Photo credit: TASS/Alexandra MudratsPhoto credit: Lori/Legion-Media
Relative newcomers are Joy’s Bar and Primitivo. The former is a more “democratically-priced” alternative to the aforementioned restaurants. The food is quite varied with mostly European fare, the bar is well-stocked with all kinds of spirits and the cocktail menu is imaginative. Joys also doubles as a fun party place on weekends and the summer terrace is simply spectacular. A wine-themed spot (masterminded by Marco Cervetii) serving up dishes made to be paired with certain vintages, Primitivo allows discerning guests to truly enjoy one another’s company – and wine from all corners of the world - in a low-key, casual setting. Lunch deals are great here, especially when enjoyed in their little inner-court summer garden.

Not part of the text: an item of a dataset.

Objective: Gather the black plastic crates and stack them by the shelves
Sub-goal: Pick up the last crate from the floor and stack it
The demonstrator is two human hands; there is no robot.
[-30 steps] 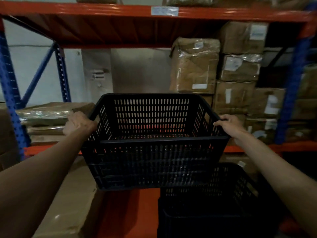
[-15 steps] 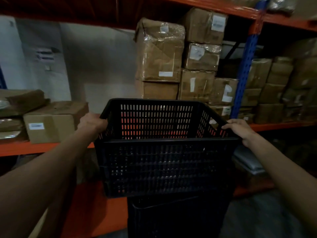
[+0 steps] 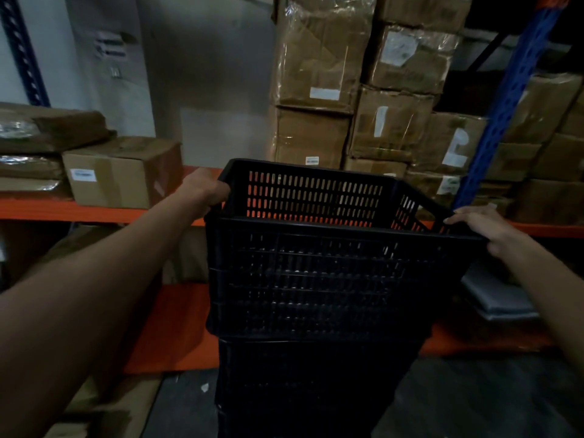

One more spot worth noting is little Mizandari, which looks much smaller from the outside than it is on the inside. Friendly Georgian ladies treat guests to their country’s delicious cuisine in a rustically minimalistic setting.
Party shoes a-go-go
Photo credit: TASS/Mikhail Japaridze
Red October is one of Moscow’s hottest parties spots with some of the most hard to get into clubs in town. One of them is Gipsy, freshly reopened after a 6-month restoration. This one attracts an unlikely crowd of expensively clad golden youth and hipsters and plays host to all night parties with some of the best international electronic DJs. In the summers party-goers move to the spacious terrace overlooking the statue to Peter the Great.
Shakti – translated as “power” from Sanskrit – is a contemporary, progressive social and musical venue that gets you in touch with your inner Zen through smart, intellectual parties. It also has great food outside of party hours! Right under Shakti glamorous Moscovites show off what they have in Artel Bessonica, one of the trendiest clubs at the moment.
Red Club is a live music venue where the baddest boys and girls come to rock out to heavy local and internationally acclaimed bands.
If you didn’t have time to beautify before going out, not to fret. Ladies, the newly opened MilkAndSpice beauty studio will take care of your nails and your ‘do. Gentlemen, BoyCut can guarantee the utmost brutality and manliness when it comes to your haircut.